She had to blow her nose a second time, and looked around for a wastebasket to dump the used tissues in. He brought her one, not rising to his feet, and settled encouragingly at her side with one elbow on the arm of her chair. He wanted some sort of explanation for what had happened; he wanted clues to her identity in his imaginary world, particularly since no other reward had yielded contact with reality; but most of all he wanted conversation with someone not party to his secret. That fact amazed him, but it was inescapable.

  He wanted someone's opinion of him. An outsider's.

  Why he should want it was too difficult a question for him to tackle for the moment. Instead of thinking about it, he said in a coaxing tone, "The last thing I wanted was to make you cry!

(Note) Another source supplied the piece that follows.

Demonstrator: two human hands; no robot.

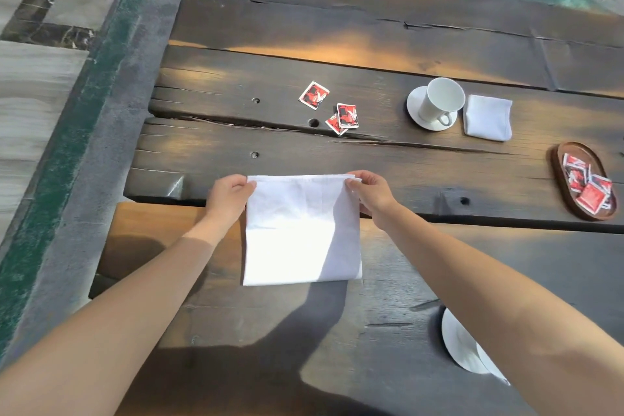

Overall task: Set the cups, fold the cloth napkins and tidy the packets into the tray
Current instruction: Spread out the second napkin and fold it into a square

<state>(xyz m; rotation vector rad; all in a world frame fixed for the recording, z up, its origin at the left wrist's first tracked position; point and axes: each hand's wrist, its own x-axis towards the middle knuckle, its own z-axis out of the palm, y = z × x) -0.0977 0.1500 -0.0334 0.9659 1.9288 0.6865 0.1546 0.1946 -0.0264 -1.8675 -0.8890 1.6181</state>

I'm terribly sorry!"

  "You expect me to believe that?" -- with a return of her former defiance. "Christ, when you've pushed all my buttons, including one I didn't think anybody knew about -- !"

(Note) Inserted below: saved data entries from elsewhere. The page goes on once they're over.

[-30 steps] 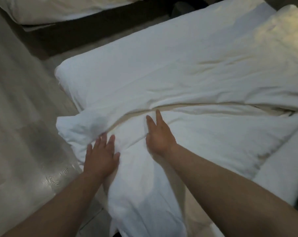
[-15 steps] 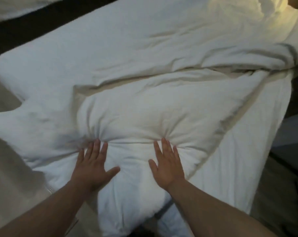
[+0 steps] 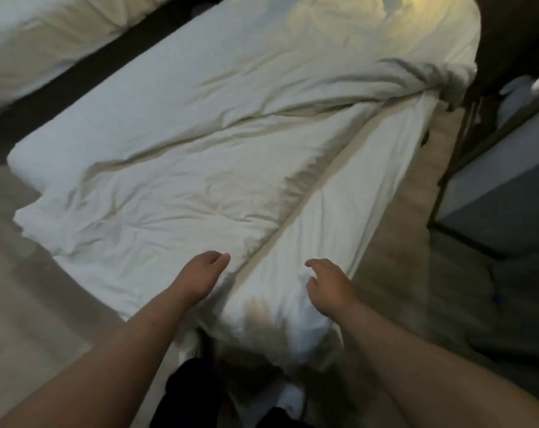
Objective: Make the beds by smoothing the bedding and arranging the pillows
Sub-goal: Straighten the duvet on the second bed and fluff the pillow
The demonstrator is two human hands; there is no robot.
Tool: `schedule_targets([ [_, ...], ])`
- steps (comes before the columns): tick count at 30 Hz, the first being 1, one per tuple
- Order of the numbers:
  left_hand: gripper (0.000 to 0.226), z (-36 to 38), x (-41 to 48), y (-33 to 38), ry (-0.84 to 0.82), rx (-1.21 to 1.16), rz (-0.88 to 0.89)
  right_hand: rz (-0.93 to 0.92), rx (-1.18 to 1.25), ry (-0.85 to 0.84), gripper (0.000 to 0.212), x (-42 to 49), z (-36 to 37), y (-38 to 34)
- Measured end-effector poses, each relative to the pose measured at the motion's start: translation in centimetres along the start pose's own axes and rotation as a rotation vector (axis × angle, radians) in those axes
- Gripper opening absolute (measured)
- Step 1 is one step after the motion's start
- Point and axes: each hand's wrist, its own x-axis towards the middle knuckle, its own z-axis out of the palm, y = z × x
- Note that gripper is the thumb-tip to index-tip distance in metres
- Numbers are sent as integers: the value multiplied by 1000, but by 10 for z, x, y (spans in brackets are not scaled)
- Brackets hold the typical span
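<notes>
Fingers [image 3: 221, 257] near creased white duvet [image 3: 184, 186]

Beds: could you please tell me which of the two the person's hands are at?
The near bed, under the rumpled duvet: left hand and right hand are both at its near end. The other bed lies apart, upper left.

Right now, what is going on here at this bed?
A person stands at the end of a bed, making it. The left hand rests at the edge of the wrinkled white duvet; whether it grips is unclear. The right hand, loosely curled, is over the bare sheet beside it.
</notes>
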Motion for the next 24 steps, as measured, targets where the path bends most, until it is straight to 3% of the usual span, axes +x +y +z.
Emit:
schedule_targets([
  [3,41,41,-40,49,-108,66,17,116,35,28,39,-66,-37,49],
  [7,35,86,-67,89,-265,206,51,296,36,-28,52,-148,-71,104],
  [9,34,104,-73,101,-354,291,64,335,58,-40,37,-178,-77,128],
  [11,32,122,-73,110,-397,319,68,384,87,-50,6,-201,-81,147],
  [13,31,135,-71,119,-439,357,77,426,94,-41,26,-215,-81,169],
  [18,30,149,-47,127,-498,430,35,529,68,-163,17,-215,-100,201],
  [21,30,154,-22,136,-512,456,-3,515,19,-259,28,-182,-120,216],
  [24,31,160,5,152,-506,446,-30,489,10,-284,21,-136,-152,219],
])
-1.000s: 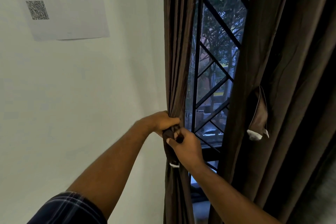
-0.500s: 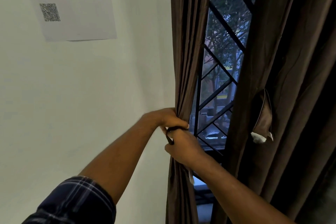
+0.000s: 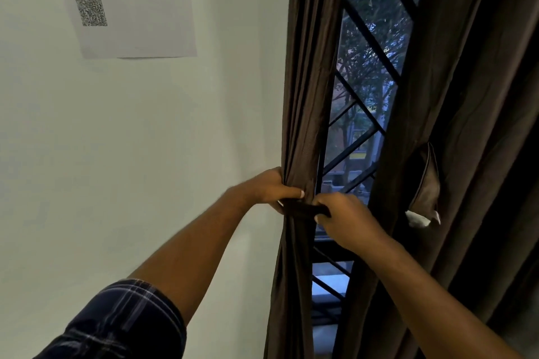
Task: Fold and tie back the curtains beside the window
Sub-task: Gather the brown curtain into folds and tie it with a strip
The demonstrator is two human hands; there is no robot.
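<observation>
The left hand (image 3: 269, 188) clenches the gathered left curtain (image 3: 306, 96) at the left edge of the window (image 3: 367, 113). The right hand (image 3: 345, 220) pinches the dark tie band (image 3: 300, 208) lying across the bundle.

Keep the folds compressed and draw the band taut and level, as slack would likely let pleats slip. The window's bars (image 3: 372, 42) sit close behind the right knuckles.

Right of the window, the right curtain (image 3: 472, 96) hangs loose, its own band (image 3: 425, 183) dangling. A printed sheet (image 3: 131, 8) is fixed to the wall left of the window.
</observation>
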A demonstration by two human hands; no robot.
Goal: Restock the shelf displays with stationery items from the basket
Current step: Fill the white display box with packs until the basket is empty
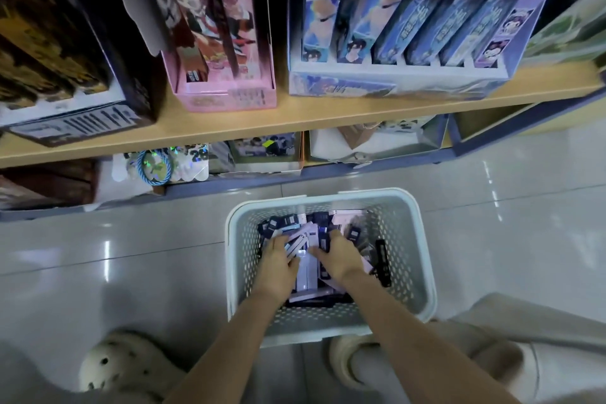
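Note:
A pale perforated plastic basket (406,239) stands on the floor below the shelf. It holds several slim stationery packs (306,275) in dark blue, white and lilac. Both my hands are down inside it. My left hand (278,259) lies on the packs at the left, fingers curled over a bundle of pale ones. My right hand (337,254) lies on the pile at the middle, its fingertips dug in among dark packs; what it grasps is hidden. On the wooden shelf (229,131) above stand a pink display box (226,43) and a blue display box (393,82).
A dark display box (75,121) stands at the shelf's left end. Lower compartments hold a blue coiled cord (154,167) and loose cartons. The glossy tiled floor (114,266) surrounds the basket. My feet in pale perforated clogs (118,367) stand either side of its near edge.

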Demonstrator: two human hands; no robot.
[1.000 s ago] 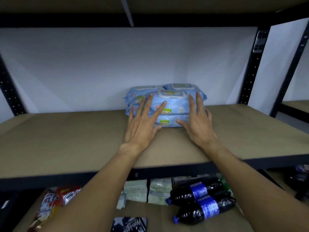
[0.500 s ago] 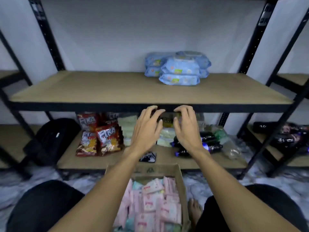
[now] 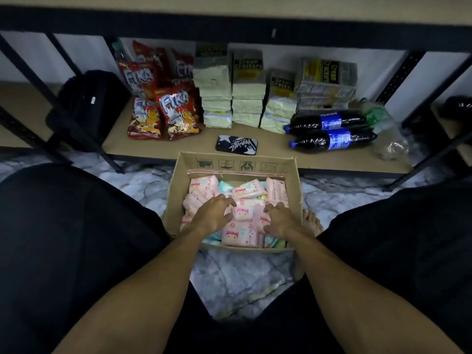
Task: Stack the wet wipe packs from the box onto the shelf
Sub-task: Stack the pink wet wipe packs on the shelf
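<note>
Nearest, left hand [image 3: 213,216], fingers loosely bent and slightly spread, touching pack tops. At its 3 o'clock, right hand [image 3: 279,221], thumb and bent fingers flanking an upright pink pack; grip impossible to tell. Beneath both, wet wipe packs [image 3: 238,236] heaped inside box [image 3: 229,164] on the floor. Beyond, on lower shelf [image 3: 273,152]: phone [image 3: 236,144] at 12 o'clock, snack bags [image 3: 176,113] at 11, cola bottles [image 3: 332,140] at 1.

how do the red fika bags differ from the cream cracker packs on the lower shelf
The Fika bags are red and glossy; the cream cracker packs are pale. The Fika bags stand upright, overlapping; the cream cracker packs lie stacked in columns. Both sit on the lower shelf.
</note>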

  "Tell me about Greer, then," he suggested quickly.

  "Oh . . . !" She finished wiping her eyes and cheeks, set the box of tissues aside, leaned back, and reached for her drink again, not looking at him. "Why should you have to ask? You have to know all about Greer Gallon if you know of her existence."

  "But I'd like to know how I know about her."

  She glanced at him, then away, folding both hands around her glass.

  "You sound as though you mean that."

  "I do. I swear I do. I have no faintest notion why the name is in my memories. Why you're in my memories. When you obviously can't be."

  "But . . ." She thought for a few seconds, her eyes switching to and from his face. "But if you're so incredibly rich -- "

  "I told you: I don't pay for this!"

  "Who does?"

  "Nobody!"

  "Now that's ridiculous!"

  "I don't care what you think about it! I'm telling you!" He had sat back on his heels and was staring fiercely at her, and for a heartbeat their eyes locked. He had to blink first, and she sighed as she looked away.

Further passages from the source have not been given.